Some days, I’m pretty cool. I am confident, unshakable. My shit is together. Then, there are the other kind of days. Take today, for example.
It started out okay. Then, I got out of bed. Back spasms seized me from every direction. I couldn’t stand. I couldn’t sit. And I had to pee. Badly. Do you know how difficult it is to aim for the toilet while contorted into a semi-pretzel shape? I don’t recommend it. Did I mention that we’re camping and the bathroom is 24 inches wide? Good times.
Old age – 1
Babs – 0
I drank 2 liters of coffee and swallowed a handful of Ibuprofen, then it was time to get dressed. Knowing we would eventually be heading to the pool, I decided to save the time and trouble of dressing twice.

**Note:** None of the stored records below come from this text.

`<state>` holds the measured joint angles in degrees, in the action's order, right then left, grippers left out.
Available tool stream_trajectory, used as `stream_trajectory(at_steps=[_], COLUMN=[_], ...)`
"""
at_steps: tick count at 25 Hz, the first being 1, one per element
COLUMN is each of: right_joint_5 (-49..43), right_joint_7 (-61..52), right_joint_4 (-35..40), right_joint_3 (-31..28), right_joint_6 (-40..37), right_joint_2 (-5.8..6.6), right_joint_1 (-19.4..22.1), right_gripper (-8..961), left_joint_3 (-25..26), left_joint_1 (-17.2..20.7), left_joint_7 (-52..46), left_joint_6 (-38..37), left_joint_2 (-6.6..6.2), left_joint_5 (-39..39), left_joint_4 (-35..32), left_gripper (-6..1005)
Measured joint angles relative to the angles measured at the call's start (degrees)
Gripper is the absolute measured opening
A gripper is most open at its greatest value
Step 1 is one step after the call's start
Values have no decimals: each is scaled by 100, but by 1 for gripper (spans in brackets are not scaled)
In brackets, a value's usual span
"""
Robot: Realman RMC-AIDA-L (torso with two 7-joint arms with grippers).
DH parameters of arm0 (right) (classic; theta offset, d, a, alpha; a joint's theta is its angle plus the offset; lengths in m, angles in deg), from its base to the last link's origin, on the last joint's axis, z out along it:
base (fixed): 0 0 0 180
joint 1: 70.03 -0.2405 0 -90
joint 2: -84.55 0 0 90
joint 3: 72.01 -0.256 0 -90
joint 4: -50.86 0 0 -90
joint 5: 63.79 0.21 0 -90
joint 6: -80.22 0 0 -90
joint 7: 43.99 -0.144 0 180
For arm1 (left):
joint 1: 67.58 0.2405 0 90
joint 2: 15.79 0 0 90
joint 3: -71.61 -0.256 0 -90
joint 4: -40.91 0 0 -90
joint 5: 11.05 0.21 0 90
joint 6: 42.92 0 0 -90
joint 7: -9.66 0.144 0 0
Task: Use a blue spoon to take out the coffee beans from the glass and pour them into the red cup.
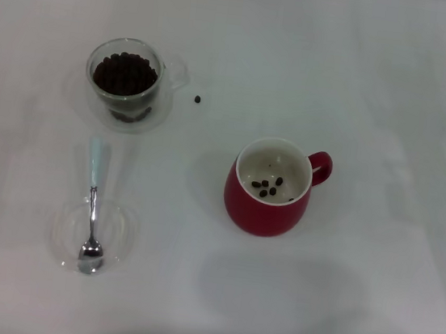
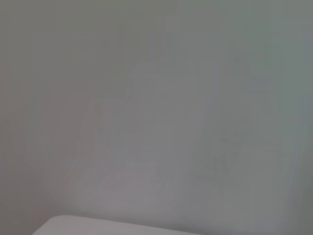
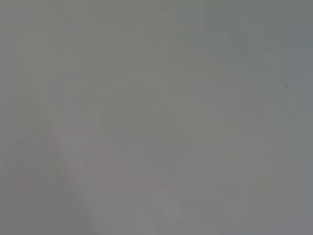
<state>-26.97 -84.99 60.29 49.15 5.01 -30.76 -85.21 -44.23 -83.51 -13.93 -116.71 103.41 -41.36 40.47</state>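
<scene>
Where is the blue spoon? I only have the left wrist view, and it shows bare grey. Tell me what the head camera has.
Observer: The blue spoon lies on its own, its bowl resting in a shallow clear dish and its handle pointing toward the glass.
Operator: Report the red cup.
Observer: The red cup stands upright to the spoon's right, with a few coffee beans inside.
Operator: Check for spills.
Observer: One stray bean lies on the table, just right of the glass.
</scene>
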Motion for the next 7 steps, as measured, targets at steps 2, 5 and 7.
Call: stream_trajectory(at_steps=[2, 5, 7], right_joint_5=[0, 5, 6], right_joint_7=[3, 50, 134], right_joint_4=[-10, -22, -23], right_joint_3=[-4, -26, -32], right_joint_6=[5, 23, 32], right_joint_2=[0, 0, 0], right_joint_1=[-10, -25, -37], right_gripper=[831, 831, 831], left_joint_3=[-1, -1, -1], left_joint_1=[-4, -19, -28], left_joint_7=[-18, -35, -50], left_joint_6=[3, 6, 20], left_joint_2=[-1, -2, -2], left_joint_5=[4, 9, 9], left_joint_4=[-1, -3, -4], left_gripper=[892, 893, 893])
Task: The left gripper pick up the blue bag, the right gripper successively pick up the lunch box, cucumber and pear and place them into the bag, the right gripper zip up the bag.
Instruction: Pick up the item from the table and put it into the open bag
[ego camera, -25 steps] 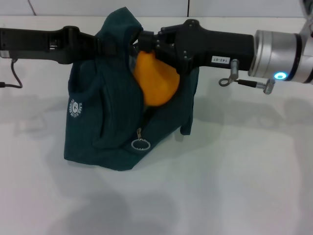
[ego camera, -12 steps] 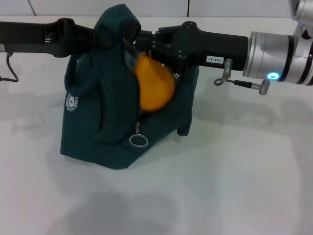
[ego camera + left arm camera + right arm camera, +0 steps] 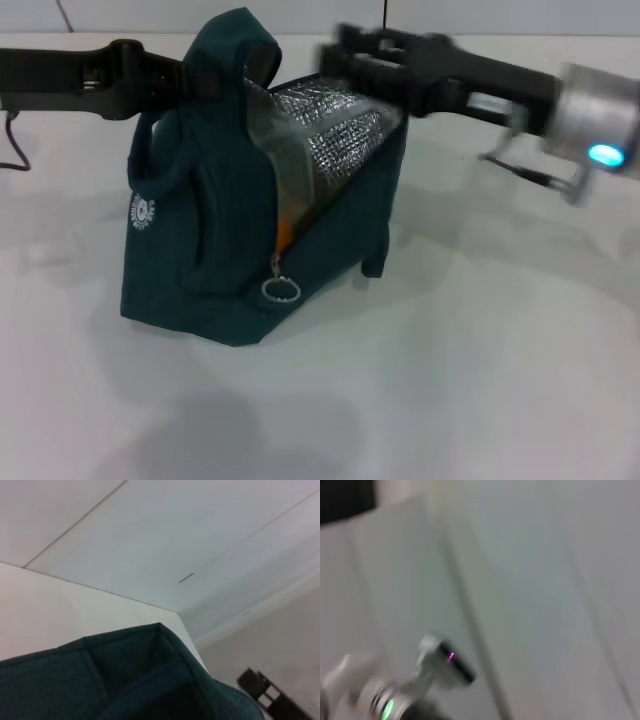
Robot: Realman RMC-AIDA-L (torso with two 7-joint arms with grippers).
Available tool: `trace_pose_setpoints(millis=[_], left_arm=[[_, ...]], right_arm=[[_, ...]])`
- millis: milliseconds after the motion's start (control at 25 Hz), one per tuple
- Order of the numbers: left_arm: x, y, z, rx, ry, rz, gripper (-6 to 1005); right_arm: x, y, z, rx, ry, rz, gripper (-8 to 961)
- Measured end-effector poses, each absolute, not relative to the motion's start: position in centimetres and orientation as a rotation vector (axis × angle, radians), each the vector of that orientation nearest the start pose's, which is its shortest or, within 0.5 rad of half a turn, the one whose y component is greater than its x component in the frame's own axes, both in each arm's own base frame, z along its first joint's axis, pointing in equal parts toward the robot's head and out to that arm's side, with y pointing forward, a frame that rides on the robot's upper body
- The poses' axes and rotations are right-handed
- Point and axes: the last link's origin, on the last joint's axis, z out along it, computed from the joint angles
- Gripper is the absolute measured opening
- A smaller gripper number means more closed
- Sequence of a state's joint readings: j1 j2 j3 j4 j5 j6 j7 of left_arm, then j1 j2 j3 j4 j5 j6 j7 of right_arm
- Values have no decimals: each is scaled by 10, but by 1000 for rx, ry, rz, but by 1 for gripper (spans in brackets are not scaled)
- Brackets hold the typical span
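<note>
The blue bag (image 3: 200,230) stands on the white table, its top held up by my left gripper (image 3: 203,80), which is shut on the fabric near a handle. The bag's mouth gapes and shows the silver lining (image 3: 335,140). A sliver of the orange pear (image 3: 286,226) shows low inside the opening. The ring zip pull (image 3: 282,290) hangs at the front. My right gripper (image 3: 340,60) is blurred, just above the bag's far rim, with nothing seen in it. The lunch box and cucumber are hidden. The bag's fabric fills the bottom of the left wrist view (image 3: 125,685).
The white table (image 3: 470,360) spreads in front and to the right of the bag. A black cable (image 3: 12,150) lies at the far left edge. The right wrist view shows only a pale wall and a blurred part of the arm.
The pear has dropped from the right gripper into the bag and now barely shows. The right gripper has pulled up and back from the opening. The bag has shifted slightly left.
</note>
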State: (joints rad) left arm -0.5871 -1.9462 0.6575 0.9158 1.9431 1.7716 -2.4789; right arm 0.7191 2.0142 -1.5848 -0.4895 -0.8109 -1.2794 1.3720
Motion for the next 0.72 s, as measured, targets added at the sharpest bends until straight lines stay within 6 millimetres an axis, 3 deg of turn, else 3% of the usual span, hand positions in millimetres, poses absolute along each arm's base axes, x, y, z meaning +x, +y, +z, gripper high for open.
trace_pose_setpoints(millis=[240,320,360,560,720], left_arm=[[-222,355,99,-2482,-1674,-830,42],[-221,356,99,-2487,-1672,-829,42],[-220,356,98,-2491,-1672,-829,42],[-215,357,94,-2511,-1666,-824,42],[-214,357,93,-2519,-1658,-821,42]], right_arm=[[204,354,-23,-2355,1326,1408,508],[221,345,-25,-2277,1515,1407,723],[227,342,-28,-2244,1602,1403,722],[228,337,-47,-2203,1857,1364,717],[218,342,-54,-2240,1864,1336,713]])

Gingerly, I put on my bathing suit. I can only compare the experience to that of making sausage. Thank God for the miracle of Lycra. I stuffed everything in it’s appropriate place (or as close as humanly possible) and exhaled. Then, I caught an accidental glimpse in the mirror. The horror! I squeezed my eyes shut, fighting off a wave of suicidal thoughts. I grabbed my cover-up. And hung it over the damned mirror.
Cellulite – 2
Babs – 0
At the pool, I set up my chair in the shade, determined to avoid any further attention. I cautiously lowered my butt into the chair, praying my back would not spasm until I was securely in position. No sooner had I gotten comfy, when a bumble bee the size of the Hindenburg decided to use me for target practice. I flailed about like a human windmill while a precious little girl wearing swimmies pointed at me and shrieked, “It’s on your back!” So much for garnering no attention. Or preventing back spasms. I resumed the pretzel position, poolside.
Mother Nature – 3
Babs – 0
Once I had recovered from the bombardiering bee, I decided to take a swim and cool off. Hoping the buoyancy would relieve the back pain, I inched into the frigid water. (I swear I saw ice in the deep end). It actually felt pretty good. I swam a bit and warmed up. I even frolicked with the grandkid. That is, until he decided we were playing a game in which I was assigned the role of the Beluga whale. Gently, I offered him the important advice that women generally do not appreciate being called whales – Particularly when they are wearing a bathing suit.
Grandkid – 4
Babs’ self confidence – 0
Finally, the kid is in bed. I’m sitting by the campfire with a glass of wine. Just me and what I’d guess to be about 16,000 gypsy moths. Their fuzzy little brown wings beat at my ears, flutter in my armpits, get caught in my hair. Eventually, they drive me inside the camper, where I read and drink my wine in peace. From my bed, I unzip the canvas and look up at a star filled sky while I think about what we’ll do tomorrow. The perfect ending to an imperfect day.
Some days you win, some days…. I am grateful for my sense of humor!